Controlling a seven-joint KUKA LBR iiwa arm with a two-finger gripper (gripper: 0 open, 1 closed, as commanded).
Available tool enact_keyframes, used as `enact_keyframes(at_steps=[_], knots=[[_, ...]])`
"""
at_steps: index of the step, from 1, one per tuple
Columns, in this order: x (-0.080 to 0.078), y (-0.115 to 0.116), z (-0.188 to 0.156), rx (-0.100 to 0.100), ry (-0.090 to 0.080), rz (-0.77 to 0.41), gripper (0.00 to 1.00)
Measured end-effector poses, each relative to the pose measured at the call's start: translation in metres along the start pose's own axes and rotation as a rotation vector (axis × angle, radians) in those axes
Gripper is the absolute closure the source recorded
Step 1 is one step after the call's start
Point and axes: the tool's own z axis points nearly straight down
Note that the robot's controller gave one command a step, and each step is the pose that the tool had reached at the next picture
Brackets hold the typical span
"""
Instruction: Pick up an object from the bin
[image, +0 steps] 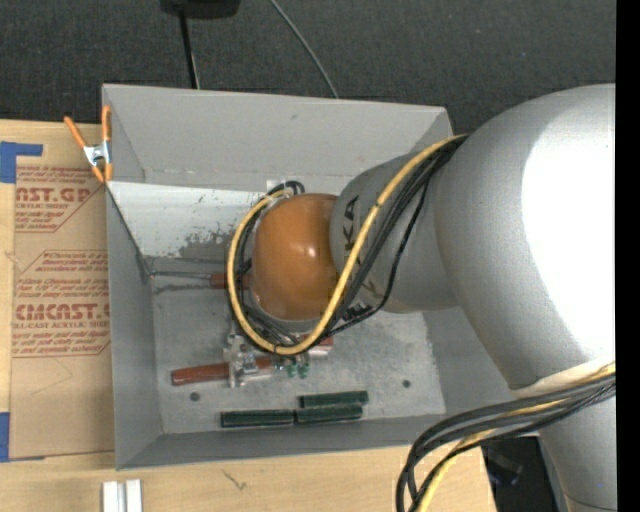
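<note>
The arm (520, 230) reaches in from the right, its orange cover (292, 258) hanging over the middle of the grey bin (130, 330). The pincer (243, 367) sits low at the floor, toward the near left. I cannot tell how far it is open, or whether it grips anything. Its metal tip meets the right end of a slim reddish-brown stick (200, 375), which lies flat and nearly level, stretching left from the pincer. Just nearer the front wall lies a dark green bar (258, 419), and at its right end, set slightly farther back, a second green bar (331, 403).
</note>
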Motion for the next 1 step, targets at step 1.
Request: enact_keyframes(at_steps=[1], knots=[[0.0028,-0.0007,-0.0161,0.005,0.016,0.000,1.00]])
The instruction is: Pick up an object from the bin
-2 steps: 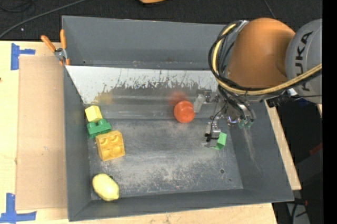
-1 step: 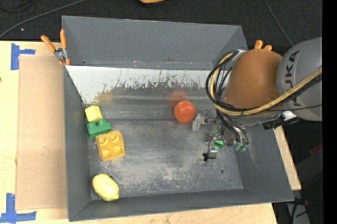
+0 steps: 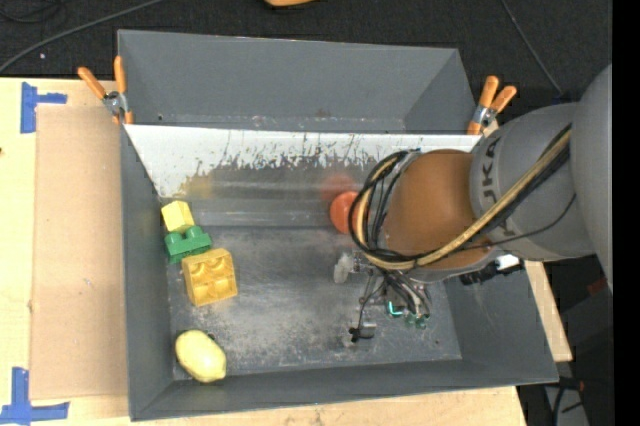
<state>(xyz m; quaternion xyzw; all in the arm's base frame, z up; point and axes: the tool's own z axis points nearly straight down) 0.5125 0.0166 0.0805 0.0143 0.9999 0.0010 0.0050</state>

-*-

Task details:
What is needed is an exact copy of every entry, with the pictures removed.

Result for this exercise:
Controlling a seven-joint KUKA LBR iiwa arm with a two-finger gripper (gripper: 0 open, 1 closed, as commanded).
Available tool enact_keyframes, used as `enact_keyframes(at_steps=[_], knots=[[_, ...]])`
"""
at_steps: index of the step, from 1, one per tuple
Columns, in this order: x (-0.080 to 0.078), y (-0.115 to 0.116), z (-0.188 to 0.156), rx (-0.100 to 0.100), ry (-0.090 to 0.080), rz (-0.77 to 0.41), gripper (0.00 to 1.00)
Measured end-effector poses, each relative to the pose measured at the call's start: translation in metres along the start pose's own axes and rotation as a rotation vector (axis × angle, radians) in those axes
Gripper is the absolute closure the source recorded
Step 1 is one step after the call's start
Point and axes: the tool's own z axis points nearly straight down
Note that the robot's controller gave one command a step, and each step is the pose that the tool had reached at the next picture
Brackets hold the typical span
"""
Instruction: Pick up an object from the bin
[image, +0 steps] 
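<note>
The arm (520, 230) reaches in from the right, its orange cover (292, 258) hanging over the middle of the grey bin (130, 330). The pincer (243, 367) sits low at the floor, toward the near left. I cannot tell how far it is open, or whether it grips anything. Its metal tip meets the right end of a slim reddish-brown stick (200, 375), which lies flat and nearly level, stretching left from the pincer. Just nearer the front wall lies a dark green bar (258, 419), and at its right end, set slightly farther back, a second green bar (331, 403).
</note>
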Motion for the next 1 step, targets at step 1.
Request: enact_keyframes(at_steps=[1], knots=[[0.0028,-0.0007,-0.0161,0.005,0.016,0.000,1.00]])
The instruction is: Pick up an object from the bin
-2 steps: 
-1 step: 
+0 steps: 
<state>(xyz m; quaternion xyzw; all in the arm's base frame, z up; point and axes: the tool's own z axis points nearly straight down) 0.5125 0.0166 0.0805 0.0143 0.9999 0.0010 0.0050</state>

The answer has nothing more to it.